* **Exercise aim**
Begin at the line containing "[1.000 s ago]" in the data below and go on through the line containing "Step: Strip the", repeating each line exactly; include both ends and no other line.

● ● ● ● ● ● ●

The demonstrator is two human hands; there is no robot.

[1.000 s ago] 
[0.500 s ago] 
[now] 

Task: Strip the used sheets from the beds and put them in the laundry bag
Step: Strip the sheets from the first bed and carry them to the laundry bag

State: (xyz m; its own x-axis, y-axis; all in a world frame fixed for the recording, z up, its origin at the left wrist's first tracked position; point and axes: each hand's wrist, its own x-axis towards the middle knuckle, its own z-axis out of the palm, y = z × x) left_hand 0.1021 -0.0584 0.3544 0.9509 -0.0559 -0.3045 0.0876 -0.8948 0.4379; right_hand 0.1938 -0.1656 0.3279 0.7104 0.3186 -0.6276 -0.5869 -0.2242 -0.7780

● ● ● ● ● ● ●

* **Response**
[1.000 s ago] 
[0.500 s ago] 
[now] 

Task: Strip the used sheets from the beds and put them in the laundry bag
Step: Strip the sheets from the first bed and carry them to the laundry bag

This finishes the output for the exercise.